Argentina: “país precisa restabelecer a credibilidade”, diz Silvio Campos Neto
Em entrevista ao Bora, economista e sócio da Tendências afirma que novo presidente precisa tornar o país mais produtivo e o Estado menos intervencionista. Sociedade também precisa apoiar ajustes econômicos
O segundo turno das eleições na Argentina acontece no próximo domingo, 19/11. Na disputa está o atual ministro da Economia, Sergio Massa, que venceu o primeiro turno, e Javier Milei, um populista de direita, que tem ideias como dolarizar a economia do país.

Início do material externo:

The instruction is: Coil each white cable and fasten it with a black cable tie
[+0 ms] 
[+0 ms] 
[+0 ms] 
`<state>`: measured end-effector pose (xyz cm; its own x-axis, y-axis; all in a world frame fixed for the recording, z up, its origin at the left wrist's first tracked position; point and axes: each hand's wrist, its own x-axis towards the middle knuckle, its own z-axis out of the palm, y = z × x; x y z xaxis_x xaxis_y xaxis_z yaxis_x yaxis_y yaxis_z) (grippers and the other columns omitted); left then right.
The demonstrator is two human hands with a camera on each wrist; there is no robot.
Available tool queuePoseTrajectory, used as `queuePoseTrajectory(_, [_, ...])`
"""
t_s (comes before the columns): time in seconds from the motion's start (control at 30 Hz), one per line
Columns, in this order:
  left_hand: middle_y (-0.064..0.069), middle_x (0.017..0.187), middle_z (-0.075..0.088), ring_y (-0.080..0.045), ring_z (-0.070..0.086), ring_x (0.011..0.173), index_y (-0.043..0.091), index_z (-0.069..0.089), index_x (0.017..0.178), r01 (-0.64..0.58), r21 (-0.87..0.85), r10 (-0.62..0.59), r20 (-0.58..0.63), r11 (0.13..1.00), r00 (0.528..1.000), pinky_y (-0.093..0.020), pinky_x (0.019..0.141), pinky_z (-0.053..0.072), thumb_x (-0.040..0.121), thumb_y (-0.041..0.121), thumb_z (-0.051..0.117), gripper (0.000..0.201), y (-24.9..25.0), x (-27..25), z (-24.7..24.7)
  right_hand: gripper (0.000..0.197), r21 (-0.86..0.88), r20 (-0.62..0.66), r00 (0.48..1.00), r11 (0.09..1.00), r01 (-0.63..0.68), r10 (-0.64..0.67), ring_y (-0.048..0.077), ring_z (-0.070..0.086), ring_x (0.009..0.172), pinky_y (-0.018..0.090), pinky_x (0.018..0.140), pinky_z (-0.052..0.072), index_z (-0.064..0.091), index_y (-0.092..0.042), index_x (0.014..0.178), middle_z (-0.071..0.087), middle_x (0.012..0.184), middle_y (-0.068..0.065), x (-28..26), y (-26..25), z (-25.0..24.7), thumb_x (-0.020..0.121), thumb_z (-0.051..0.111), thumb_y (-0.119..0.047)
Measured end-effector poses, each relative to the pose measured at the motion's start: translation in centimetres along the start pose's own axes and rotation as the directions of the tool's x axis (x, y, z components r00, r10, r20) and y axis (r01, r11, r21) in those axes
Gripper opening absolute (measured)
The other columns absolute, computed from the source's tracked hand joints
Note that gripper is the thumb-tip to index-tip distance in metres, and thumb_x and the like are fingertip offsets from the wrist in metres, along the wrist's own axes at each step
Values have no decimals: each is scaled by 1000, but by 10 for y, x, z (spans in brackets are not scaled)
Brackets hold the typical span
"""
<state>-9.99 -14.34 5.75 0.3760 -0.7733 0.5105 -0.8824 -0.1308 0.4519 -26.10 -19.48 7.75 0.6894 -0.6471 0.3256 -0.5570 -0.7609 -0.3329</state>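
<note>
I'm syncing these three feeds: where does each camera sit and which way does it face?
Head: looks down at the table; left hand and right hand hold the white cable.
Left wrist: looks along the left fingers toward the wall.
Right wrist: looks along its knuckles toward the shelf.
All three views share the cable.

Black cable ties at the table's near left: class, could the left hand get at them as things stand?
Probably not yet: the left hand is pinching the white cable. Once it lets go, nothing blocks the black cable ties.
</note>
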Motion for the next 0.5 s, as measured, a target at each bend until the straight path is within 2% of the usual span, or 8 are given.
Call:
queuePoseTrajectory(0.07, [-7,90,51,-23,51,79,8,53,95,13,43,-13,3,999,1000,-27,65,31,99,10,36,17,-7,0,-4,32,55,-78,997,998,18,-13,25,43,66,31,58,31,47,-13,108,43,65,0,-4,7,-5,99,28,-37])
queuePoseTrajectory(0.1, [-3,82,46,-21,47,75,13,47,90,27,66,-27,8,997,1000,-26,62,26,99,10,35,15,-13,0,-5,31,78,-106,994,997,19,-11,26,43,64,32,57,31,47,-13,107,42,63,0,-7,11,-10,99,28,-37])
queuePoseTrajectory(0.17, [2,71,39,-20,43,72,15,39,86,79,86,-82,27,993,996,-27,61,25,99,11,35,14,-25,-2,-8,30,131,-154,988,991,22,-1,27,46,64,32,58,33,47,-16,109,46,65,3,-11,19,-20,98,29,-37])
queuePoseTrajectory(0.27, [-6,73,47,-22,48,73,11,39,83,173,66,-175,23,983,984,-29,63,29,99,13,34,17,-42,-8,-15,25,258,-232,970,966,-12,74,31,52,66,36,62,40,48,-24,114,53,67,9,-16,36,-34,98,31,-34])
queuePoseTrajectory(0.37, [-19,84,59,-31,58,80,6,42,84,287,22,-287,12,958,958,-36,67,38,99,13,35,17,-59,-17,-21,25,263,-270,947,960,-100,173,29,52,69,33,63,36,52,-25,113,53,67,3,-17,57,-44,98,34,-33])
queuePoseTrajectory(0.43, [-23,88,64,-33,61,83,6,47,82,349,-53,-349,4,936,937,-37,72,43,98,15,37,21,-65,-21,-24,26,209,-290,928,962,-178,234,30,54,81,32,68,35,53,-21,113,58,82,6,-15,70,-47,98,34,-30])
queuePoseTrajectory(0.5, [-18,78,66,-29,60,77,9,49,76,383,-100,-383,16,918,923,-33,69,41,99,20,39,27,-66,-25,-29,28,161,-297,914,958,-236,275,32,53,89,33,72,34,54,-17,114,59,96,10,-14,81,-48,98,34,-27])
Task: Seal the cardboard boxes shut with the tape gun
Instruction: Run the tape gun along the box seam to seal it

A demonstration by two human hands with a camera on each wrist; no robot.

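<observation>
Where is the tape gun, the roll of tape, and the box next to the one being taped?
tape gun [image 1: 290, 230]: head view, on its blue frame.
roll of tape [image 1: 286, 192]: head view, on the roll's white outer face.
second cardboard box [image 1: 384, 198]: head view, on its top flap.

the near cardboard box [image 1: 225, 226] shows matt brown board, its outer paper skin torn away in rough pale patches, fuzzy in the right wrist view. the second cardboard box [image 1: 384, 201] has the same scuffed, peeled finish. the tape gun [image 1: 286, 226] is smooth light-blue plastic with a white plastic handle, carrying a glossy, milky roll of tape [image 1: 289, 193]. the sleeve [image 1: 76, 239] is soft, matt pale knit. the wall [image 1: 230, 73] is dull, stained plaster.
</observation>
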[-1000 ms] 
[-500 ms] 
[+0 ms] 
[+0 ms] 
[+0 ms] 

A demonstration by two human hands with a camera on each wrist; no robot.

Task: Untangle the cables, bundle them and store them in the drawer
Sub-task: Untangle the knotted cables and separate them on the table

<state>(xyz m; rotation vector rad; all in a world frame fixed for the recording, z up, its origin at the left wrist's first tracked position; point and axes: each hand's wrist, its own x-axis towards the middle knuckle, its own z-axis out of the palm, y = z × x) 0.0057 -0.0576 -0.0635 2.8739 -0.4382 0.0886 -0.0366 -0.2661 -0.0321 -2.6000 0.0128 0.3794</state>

A solução para a crise econômica é o foco dos postulantes à Casa Rosada. A Argentina vive há décadas com uma forte desvalorização cambial, inflação acima de 138% ao ano, juros em 133% ao ano e 40% da população na pobreza.
Esse cenário se reflete em rombos constantes nas contas públicas, que faz o governo imprimir dinheiro para se financiar – o que leva a escalada da inflação. A dívida externa elevada, desde os governos ditatoriais, também contribui para a crise e a falta de confiança no país.
Em entrevista ao B3 Bora Investir, o economista e sócio da Tendências Consultoria, Silvio Campos Neto, fez um panorama de como a Argentina chegou nessa situação econômica e social preocupante.
“É necessário mudar esse modelo econômico mais intervencionista vigente há décadas, do qual a população está muito apegada”, explica.
O economista também falou sobre a sua expectativa para as eleições presidenciais. “A situação na Argentina é bastante grave e qualquer um que vencer terá muitas dificuldades para governar”
Para Silvio Campos Neto, o país precisa restabelecer a sua credibilidade e confiança, se tornar mais produtivo, fazer o ajuste fiscal e conscientizar a sociedade de que é preciso mudar o modelo econômico para superar a crise.
“Não estou nem um pouco convencido de que, mesmo que a sociedade escolha por uma mudança nas eleições, vai topar pagar o preço desse período de ajustes que não vai ser curto. Estou falando de vários anos com dificuldades em termos de recessão e de piora no bem-estar econômico”.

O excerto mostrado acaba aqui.